Desperté cuatro horas después – atontada, hinchada, y con la cabeza envuelta en cinta, gasas, y vendas. Una enfermera me movió de la cama hacia una silla de ruedas y me ayudó a vestirme. Mi garganta estaba seca y sentía comezón por el tubo respiratorio. Mis párpados estaban hinchados también y me tomó cerca de una hora en recobrar la presión a la normalidad.
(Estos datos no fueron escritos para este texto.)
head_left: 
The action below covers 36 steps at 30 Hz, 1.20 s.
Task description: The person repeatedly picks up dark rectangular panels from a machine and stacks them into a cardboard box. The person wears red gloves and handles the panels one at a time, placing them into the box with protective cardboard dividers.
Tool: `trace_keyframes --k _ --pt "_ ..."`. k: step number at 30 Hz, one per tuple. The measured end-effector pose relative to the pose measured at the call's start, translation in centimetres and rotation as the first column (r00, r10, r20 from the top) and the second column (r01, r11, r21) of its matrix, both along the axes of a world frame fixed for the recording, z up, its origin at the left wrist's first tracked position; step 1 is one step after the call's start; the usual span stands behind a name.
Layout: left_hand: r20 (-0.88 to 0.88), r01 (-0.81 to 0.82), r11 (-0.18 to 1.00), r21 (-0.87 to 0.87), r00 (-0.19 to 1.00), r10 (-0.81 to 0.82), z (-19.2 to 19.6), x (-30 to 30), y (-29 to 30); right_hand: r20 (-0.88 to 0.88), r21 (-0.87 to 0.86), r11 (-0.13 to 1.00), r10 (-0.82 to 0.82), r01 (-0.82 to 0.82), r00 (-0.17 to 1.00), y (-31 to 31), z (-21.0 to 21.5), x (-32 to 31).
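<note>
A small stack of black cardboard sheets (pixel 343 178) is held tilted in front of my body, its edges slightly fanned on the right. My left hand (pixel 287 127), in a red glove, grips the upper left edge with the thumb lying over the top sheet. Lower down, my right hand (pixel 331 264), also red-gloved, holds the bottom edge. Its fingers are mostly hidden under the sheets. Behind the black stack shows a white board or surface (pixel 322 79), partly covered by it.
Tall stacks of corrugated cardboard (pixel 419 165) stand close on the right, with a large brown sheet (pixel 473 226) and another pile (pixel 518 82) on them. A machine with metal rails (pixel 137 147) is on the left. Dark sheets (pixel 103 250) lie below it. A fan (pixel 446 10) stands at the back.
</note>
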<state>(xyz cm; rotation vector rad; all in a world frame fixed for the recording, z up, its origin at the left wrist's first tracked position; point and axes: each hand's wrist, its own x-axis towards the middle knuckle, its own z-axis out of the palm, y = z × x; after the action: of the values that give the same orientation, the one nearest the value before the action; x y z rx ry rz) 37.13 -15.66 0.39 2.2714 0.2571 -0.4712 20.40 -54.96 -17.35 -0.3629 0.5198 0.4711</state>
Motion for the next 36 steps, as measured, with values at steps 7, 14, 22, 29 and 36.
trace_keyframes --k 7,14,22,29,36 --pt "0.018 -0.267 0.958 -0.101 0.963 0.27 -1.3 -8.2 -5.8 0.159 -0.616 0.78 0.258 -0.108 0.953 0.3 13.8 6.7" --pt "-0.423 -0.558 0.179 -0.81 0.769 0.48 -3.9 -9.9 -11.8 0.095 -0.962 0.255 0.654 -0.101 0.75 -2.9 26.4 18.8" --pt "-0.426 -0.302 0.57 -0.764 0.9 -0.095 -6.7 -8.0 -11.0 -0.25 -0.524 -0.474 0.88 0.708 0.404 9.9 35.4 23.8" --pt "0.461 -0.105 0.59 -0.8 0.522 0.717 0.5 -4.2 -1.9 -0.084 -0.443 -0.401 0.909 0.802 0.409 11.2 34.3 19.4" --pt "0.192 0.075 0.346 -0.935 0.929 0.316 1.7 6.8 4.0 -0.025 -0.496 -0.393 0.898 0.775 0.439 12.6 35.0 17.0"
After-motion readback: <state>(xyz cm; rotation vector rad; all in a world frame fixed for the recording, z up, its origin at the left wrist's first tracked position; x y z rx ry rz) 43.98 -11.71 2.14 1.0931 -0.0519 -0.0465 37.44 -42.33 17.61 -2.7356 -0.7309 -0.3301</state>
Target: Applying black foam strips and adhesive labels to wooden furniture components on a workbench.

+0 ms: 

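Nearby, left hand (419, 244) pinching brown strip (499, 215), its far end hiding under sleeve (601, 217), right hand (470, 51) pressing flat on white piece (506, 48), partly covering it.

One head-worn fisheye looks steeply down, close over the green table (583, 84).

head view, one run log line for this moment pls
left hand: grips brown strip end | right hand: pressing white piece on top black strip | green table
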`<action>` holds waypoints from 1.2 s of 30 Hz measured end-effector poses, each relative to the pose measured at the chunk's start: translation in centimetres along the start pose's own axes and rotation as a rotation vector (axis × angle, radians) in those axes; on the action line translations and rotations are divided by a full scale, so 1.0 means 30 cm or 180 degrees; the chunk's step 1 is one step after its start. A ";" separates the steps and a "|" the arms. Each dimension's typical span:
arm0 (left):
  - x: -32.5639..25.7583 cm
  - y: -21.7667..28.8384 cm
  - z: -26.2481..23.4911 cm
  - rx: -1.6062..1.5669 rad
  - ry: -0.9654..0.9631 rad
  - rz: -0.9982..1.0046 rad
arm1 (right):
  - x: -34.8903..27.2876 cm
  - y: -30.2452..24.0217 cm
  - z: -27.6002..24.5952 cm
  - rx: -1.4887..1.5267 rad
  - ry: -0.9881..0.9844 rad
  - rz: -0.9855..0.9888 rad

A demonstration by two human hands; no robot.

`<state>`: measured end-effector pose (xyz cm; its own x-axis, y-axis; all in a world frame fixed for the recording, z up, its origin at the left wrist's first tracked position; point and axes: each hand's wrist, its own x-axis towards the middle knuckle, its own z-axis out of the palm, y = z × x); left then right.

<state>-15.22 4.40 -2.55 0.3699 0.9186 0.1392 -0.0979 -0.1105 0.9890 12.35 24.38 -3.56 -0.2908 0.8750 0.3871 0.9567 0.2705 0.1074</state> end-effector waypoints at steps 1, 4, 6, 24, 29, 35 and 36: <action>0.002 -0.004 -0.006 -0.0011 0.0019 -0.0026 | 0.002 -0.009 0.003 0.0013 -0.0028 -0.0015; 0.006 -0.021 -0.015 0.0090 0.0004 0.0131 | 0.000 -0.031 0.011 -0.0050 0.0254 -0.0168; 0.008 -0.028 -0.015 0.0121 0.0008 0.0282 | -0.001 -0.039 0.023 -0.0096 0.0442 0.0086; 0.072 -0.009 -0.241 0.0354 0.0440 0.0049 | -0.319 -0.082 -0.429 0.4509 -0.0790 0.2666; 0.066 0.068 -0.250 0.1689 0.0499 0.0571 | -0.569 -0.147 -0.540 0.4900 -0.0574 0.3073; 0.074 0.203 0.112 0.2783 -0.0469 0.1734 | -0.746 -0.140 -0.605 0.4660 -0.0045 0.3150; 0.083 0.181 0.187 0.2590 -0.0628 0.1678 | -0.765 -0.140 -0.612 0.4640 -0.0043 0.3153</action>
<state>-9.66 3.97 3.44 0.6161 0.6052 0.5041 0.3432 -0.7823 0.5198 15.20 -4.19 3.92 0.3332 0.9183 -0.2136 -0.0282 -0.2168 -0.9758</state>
La enfermera me dio un espejo, pero muy apenas podía ver más allá del enorme vendaje en forma de una gran X que iba desde mis ojos hasta mi barbilla, donde apenas se asomaba la punta rosada de mi nueva nariz. Mis párpados se volvieron cada vez más oscuros y morados en las próximas horas, y de repente tenía los ojos completamente negros.

Existen demasiadas cosas sin sentido que las mujeres adoptamos por los medios de entretenimiento, redes, y la presión de la sociedad que dicta cómo deberíamos vernos y de lo que es considerado como estéticamente hermoso. Yo tomé ésta decisión sabiendo que no despertaría con la nariz “perfecta” o con una nueva confianza que no haya tenido antes. Se trataba de tener el poder de cambiar algo que no me gustaba y tomar la decisión correcta para mi. ¿Me “destagueé” en algunas fotos de mis redes sociales? Claro – pero mi nivel de confianza y aceptación es prácticamente el mismo.

Han pasado cerca de nueve meses desde mi cirugía. No me arrepiento y no podría ser más feliz con mi nueva nariz. Muy apenas me han hecho el comentario, “Hay algo diferente en ti.” El cambio apenas lo noto yo – y eso está bien, por que esa es la razón por la cual lo hice.